Zuster

De leeftijd van het verplegend personeel ligt tussen de achttien en de dertig jaar, schat ik. De helft is nog in opleiding. Dat is allemaal niet erg. Voor een gezonde wat oudere Hollandse man, is het zelfs wel een prettig gezelschap. Maar wat als je nou toevallig niet zo gezond bent, wat meestal het geval is als je in een ziekenhuis ligt. Dan zijn er momenten dat je verlangt naar die ouderwetse zuster met van die grote handen en dat grijze haar. Zo’n zuster met jaren ervaring, zo’n zuster die niet zo gauw in de war raakt en de regels aan haar laars lapt, als zij dat nodig vindt. Zo’n zuster die alles al een keer meegemaakt heeft en precies weet wat je als patiënt nodig hebt; Soms een strenge blik en op een ander moment een troostende aai over je bol.

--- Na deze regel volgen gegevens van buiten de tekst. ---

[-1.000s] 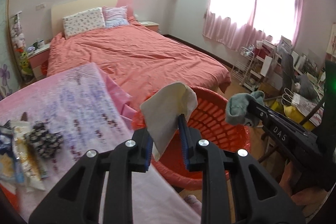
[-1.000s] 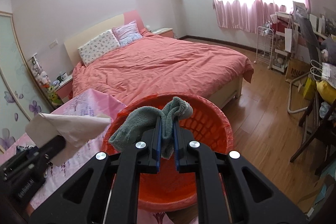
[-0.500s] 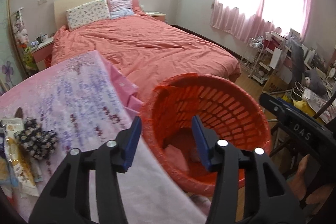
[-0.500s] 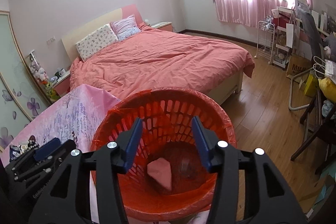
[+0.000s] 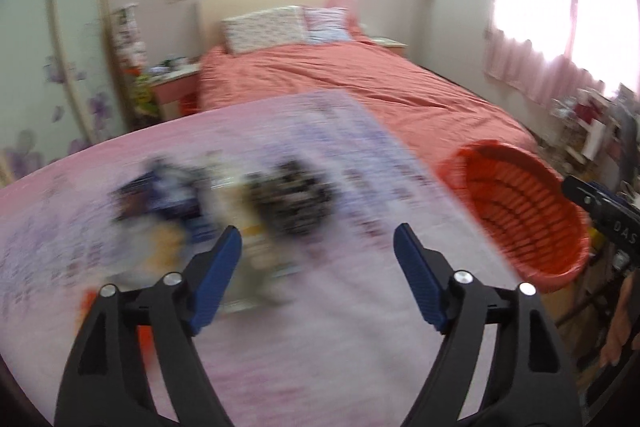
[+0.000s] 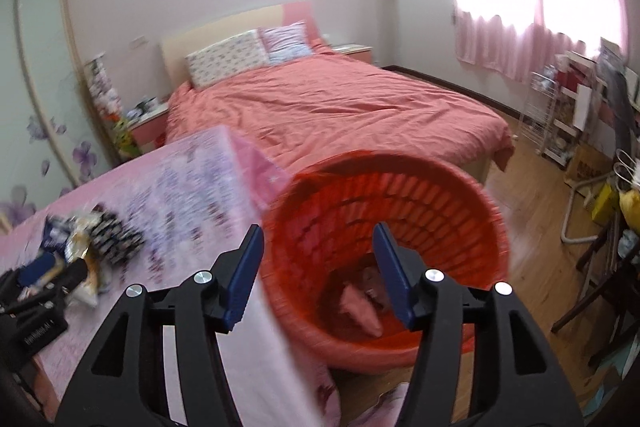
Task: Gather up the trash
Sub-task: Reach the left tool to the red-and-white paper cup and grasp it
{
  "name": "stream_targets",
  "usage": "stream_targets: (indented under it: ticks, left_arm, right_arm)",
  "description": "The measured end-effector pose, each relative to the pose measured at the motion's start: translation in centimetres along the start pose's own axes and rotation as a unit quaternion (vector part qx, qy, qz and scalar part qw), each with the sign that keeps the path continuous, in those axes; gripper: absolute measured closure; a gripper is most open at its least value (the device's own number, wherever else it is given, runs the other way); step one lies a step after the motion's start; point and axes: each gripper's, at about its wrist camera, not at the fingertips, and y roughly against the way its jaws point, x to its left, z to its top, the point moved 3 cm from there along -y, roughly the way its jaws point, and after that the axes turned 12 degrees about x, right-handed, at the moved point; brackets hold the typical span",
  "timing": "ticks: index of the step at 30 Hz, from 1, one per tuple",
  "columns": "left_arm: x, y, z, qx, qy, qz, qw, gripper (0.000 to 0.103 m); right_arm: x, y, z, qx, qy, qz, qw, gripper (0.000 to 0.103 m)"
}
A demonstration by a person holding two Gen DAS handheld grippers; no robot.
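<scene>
My left gripper (image 5: 317, 250) is open and empty above a pink tablecloth (image 5: 304, 355). Just beyond it lies a blurred pile of trash: a black-and-white patterned scrap (image 5: 294, 195), blue wrappers (image 5: 164, 195) and a yellowish packet (image 5: 160, 247). The same pile shows in the right wrist view (image 6: 90, 239). My right gripper (image 6: 318, 247) is open and empty over the near rim of a red plastic basket (image 6: 452, 223), which holds a pink piece (image 6: 360, 311). The basket stands off the table's right edge (image 5: 536, 211).
A bed with a salmon cover (image 6: 340, 107) lies behind the table and basket. A nightstand (image 5: 176, 87) stands left of the bed. A chair and cluttered shelves (image 6: 580, 115) stand on the wooden floor at right.
Both grippers opened and dropped the paper and the grey-green cloth into the basket. The left gripper has since swung left toward the trash pile; the right gripper shifted slightly left.
</scene>
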Motion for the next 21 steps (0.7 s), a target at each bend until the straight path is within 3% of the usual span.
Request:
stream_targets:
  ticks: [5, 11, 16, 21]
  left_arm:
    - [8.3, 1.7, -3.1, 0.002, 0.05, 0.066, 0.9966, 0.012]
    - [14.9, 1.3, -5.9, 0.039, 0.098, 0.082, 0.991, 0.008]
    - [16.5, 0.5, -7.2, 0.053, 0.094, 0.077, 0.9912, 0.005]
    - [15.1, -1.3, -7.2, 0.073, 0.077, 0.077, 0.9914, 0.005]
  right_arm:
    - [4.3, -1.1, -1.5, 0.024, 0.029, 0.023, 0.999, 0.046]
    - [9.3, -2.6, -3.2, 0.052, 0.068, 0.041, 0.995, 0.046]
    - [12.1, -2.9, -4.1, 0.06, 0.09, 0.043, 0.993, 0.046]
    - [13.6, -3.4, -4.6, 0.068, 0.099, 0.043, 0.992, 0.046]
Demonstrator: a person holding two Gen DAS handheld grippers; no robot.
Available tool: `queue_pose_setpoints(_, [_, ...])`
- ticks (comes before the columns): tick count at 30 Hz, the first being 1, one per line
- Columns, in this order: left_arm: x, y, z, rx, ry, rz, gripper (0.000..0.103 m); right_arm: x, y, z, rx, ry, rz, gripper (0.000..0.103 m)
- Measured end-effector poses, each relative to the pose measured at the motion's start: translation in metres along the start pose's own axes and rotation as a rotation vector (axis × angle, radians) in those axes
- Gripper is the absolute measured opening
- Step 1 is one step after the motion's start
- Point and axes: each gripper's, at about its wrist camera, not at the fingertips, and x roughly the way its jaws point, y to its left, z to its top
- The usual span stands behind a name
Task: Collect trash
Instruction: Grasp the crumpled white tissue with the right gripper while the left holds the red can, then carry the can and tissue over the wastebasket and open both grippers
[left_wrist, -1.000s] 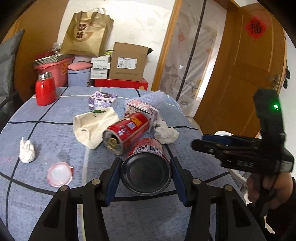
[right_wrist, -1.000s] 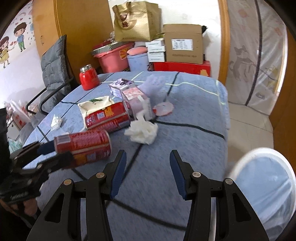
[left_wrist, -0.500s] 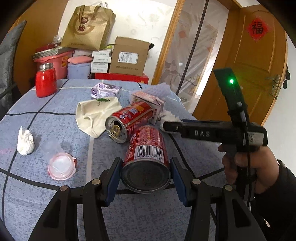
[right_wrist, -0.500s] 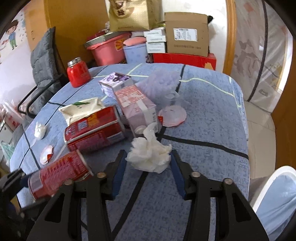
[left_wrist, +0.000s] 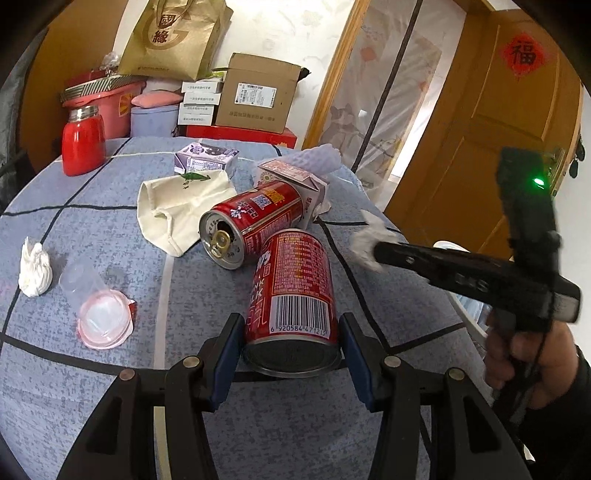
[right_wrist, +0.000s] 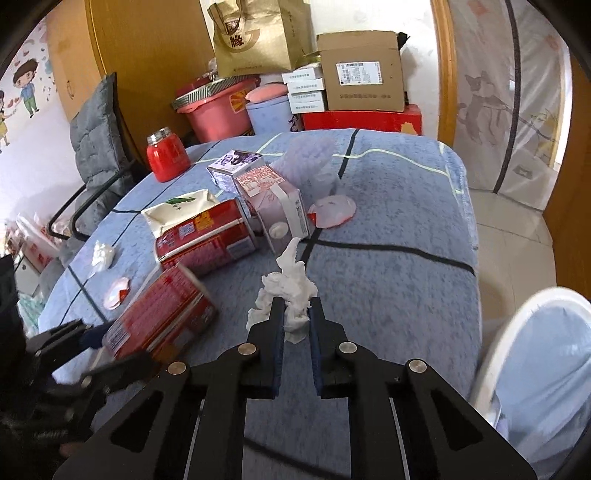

Twee dagen na de operatie zou de stoelgang toch wel op gang moeten komen. Daar wordt in het ziekenhuis goed op gelet. Poepen is van levensbelang. De zaalarts heeft mij al verteld dat de verpleging wel wat hulpmiddeltjes ter beschikking heeft om daarbij te helpen. De jonge blonde zuster brengt een po en twee tubetjes met gel die ik anaal mag inbrengen.  “Gaat dat lukken?” “Eh, ja… ik denk het wel.” Maar ik mag mijn bed niet uit. Hoe moet dat dan met die po? Het is inmiddels al bijna zestig jaar geleden dat ik daar voor het laatst op gezeten heb. En nu mag ik niet eens zitten, het moet liggend.  Een beetje onbeholpen klooiend onder de deken verlang ik naar die zuster zonder gêne. “Zo meneer De Niet, eerst even het matje onder de billen, dan blijven de lakens lekker schoon. Gaat u maar even op uw zij liggen. Daar komt-ie. Goedzo. Nu nog keer omhoog, dan schuif ik de po eronder. Blijf zo maar even een poosje liggen en denk eraan: Niet persen. Ik kom over een half uurtje weer even bij u kijken.” Waar is deze zuster?

Ach, uiteindelijk is het allemaal goed gekomen en zit ik weer lekker thuis op mijn eigen potje.